_TASK_
Look at the entries below and restate word for word the lines from the first through the one that has "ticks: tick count".

_INFORMATION_
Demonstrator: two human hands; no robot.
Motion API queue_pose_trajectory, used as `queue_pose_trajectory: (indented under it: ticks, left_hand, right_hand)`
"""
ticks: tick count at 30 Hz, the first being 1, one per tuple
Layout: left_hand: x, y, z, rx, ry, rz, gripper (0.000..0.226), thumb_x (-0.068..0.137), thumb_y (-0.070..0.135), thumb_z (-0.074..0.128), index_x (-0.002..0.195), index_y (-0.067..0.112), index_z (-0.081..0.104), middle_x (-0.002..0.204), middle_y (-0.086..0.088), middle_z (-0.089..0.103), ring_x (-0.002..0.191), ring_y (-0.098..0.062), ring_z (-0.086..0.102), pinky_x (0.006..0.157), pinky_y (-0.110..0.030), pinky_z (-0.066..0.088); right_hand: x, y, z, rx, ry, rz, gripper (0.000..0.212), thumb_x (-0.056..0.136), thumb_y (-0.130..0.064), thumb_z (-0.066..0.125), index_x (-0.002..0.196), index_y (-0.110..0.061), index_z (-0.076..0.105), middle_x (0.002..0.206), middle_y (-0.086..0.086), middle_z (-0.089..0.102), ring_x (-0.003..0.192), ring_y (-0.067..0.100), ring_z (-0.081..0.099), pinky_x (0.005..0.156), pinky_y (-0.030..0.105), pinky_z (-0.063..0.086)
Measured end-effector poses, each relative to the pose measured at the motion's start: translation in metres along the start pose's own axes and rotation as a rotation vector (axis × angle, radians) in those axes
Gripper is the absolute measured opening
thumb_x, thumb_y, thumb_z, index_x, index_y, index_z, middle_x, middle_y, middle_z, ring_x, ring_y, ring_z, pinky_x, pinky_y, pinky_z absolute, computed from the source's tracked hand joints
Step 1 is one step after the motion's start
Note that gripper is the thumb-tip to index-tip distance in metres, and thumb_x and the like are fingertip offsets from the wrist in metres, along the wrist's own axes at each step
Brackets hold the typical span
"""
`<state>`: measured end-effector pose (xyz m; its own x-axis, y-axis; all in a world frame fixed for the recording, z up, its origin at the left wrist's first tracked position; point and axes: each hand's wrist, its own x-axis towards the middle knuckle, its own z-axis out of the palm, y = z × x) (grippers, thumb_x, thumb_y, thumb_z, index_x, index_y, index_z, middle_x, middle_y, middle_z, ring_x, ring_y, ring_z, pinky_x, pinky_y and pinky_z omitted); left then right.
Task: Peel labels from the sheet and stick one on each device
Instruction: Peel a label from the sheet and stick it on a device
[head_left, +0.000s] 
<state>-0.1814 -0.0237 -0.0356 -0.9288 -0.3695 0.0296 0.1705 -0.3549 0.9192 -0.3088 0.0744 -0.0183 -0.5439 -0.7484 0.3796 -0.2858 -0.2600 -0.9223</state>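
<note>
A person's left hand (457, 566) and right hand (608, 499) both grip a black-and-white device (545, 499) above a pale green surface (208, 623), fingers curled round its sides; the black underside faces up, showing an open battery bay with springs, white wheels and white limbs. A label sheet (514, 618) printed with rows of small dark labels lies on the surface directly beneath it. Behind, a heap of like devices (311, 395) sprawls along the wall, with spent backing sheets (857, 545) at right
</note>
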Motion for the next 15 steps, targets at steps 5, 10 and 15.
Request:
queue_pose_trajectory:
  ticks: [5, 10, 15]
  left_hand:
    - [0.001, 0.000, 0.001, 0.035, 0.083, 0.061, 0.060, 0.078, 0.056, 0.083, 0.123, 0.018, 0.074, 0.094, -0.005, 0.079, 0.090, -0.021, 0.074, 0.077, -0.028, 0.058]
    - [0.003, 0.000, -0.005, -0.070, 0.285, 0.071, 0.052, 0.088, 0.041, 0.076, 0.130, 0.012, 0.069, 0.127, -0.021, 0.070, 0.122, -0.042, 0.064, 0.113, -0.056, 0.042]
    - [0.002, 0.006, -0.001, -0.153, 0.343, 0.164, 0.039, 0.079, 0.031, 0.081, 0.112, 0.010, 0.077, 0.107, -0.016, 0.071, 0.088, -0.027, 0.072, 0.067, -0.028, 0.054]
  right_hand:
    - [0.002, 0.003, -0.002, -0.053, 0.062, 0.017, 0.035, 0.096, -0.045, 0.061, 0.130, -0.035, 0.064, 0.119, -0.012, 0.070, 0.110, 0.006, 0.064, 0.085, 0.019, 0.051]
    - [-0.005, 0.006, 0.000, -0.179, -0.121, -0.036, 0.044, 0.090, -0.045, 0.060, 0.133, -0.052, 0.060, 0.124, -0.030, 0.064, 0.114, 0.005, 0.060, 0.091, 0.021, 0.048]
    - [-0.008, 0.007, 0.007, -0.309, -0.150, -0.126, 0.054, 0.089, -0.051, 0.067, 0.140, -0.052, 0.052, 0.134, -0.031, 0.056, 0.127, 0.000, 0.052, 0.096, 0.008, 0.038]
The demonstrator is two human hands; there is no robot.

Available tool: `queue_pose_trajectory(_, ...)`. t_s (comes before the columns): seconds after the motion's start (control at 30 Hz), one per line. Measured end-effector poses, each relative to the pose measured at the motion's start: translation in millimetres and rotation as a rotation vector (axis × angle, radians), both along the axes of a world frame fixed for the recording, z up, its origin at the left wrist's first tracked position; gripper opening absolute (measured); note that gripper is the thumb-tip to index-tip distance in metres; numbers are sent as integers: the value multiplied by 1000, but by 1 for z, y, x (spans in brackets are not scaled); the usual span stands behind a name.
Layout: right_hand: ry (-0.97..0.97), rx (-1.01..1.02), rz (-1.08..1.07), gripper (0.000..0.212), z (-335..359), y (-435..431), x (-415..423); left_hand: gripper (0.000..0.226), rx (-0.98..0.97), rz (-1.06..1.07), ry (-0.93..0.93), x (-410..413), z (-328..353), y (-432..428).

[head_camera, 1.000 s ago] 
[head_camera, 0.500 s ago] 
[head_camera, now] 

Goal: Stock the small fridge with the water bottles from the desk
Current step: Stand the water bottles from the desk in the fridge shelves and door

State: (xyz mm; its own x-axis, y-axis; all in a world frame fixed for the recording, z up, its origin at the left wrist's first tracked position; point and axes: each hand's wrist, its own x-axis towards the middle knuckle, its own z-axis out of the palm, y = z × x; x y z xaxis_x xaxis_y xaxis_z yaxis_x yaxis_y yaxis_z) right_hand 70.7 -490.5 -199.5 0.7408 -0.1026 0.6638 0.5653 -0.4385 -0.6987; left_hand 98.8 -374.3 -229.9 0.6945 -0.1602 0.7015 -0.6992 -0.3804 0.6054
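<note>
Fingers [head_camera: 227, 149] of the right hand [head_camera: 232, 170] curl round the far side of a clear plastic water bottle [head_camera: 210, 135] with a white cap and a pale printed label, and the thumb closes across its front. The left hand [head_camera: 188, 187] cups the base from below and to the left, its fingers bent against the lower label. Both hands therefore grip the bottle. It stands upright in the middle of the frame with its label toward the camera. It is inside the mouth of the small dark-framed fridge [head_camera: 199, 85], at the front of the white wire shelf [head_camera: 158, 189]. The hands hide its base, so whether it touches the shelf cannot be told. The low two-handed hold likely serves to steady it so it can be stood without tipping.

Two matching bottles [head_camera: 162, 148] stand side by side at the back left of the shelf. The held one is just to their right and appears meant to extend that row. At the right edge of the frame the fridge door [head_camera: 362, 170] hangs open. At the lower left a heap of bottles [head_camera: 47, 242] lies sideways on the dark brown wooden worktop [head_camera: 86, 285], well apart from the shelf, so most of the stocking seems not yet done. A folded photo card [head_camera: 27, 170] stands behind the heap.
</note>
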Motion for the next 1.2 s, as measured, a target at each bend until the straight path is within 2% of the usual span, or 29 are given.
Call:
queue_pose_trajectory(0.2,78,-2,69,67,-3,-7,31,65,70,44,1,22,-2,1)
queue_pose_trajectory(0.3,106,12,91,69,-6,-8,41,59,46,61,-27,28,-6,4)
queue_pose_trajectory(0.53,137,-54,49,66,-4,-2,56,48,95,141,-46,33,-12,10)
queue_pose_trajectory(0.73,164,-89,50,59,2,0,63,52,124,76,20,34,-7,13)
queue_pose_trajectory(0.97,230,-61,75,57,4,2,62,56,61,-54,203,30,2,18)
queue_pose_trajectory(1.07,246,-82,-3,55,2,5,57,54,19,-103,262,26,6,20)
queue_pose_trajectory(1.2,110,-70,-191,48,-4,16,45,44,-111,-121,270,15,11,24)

_SOLVED PROBLEM_
Demonstrator: two human hands; no robot.
Motion API queue_pose_trajectory, used as `queue_pose_trajectory: (indented under it: ticks, left_hand, right_hand)`
"""
ticks: tick count at 30 Hz, the first being 1, one per tuple

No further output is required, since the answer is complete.